[What to work on] Write out, unchanged, the lines from the one holding "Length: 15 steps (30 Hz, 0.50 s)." to the close of the listing. Both the first and last lines belong in it.

----------

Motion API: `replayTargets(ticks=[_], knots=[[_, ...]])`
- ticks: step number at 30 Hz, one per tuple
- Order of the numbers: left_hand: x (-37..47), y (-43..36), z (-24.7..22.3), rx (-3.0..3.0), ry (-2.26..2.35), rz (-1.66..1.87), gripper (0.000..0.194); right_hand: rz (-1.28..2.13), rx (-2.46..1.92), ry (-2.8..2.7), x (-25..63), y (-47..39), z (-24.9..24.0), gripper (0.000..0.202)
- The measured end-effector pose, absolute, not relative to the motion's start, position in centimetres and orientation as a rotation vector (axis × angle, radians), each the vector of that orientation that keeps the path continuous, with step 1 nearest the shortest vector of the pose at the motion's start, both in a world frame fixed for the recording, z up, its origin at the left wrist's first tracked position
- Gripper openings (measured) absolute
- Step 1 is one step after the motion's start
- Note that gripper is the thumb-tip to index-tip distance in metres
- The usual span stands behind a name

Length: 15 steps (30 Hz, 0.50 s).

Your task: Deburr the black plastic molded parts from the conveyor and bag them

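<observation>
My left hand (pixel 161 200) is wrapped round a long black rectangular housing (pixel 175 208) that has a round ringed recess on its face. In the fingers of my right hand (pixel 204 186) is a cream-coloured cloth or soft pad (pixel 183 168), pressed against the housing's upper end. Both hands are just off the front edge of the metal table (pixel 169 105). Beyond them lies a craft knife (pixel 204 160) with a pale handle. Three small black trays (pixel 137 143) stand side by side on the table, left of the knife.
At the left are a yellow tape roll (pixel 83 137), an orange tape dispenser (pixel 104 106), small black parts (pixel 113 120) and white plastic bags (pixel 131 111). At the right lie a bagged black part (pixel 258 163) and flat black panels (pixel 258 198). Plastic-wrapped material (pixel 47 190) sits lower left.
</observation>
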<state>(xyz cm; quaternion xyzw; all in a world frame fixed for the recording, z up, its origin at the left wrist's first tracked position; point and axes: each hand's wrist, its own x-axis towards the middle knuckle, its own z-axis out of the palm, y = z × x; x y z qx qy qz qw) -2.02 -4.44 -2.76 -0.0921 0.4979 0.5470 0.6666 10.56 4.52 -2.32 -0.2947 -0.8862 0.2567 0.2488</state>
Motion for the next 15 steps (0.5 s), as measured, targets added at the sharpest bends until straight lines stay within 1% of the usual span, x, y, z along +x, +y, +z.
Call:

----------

[Completed task]
Length: 15 steps (30 Hz, 0.50 s).

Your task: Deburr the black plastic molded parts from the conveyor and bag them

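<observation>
My left hand (pixel 161 200) is wrapped round a long black rectangular housing (pixel 175 208) that has a round ringed recess on its face. In the fingers of my right hand (pixel 204 186) is a cream-coloured cloth or soft pad (pixel 183 168), pressed against the housing's upper end. Both hands are just off the front edge of the metal table (pixel 169 105). Beyond them lies a craft knife (pixel 204 160) with a pale handle. Three small black trays (pixel 137 143) stand side by side on the table, left of the knife.
At the left are a yellow tape roll (pixel 83 137), an orange tape dispenser (pixel 104 106), small black parts (pixel 113 120) and white plastic bags (pixel 131 111). At the right lie a bagged black part (pixel 258 163) and flat black panels (pixel 258 198). Plastic-wrapped material (pixel 47 190) sits lower left.
</observation>
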<state>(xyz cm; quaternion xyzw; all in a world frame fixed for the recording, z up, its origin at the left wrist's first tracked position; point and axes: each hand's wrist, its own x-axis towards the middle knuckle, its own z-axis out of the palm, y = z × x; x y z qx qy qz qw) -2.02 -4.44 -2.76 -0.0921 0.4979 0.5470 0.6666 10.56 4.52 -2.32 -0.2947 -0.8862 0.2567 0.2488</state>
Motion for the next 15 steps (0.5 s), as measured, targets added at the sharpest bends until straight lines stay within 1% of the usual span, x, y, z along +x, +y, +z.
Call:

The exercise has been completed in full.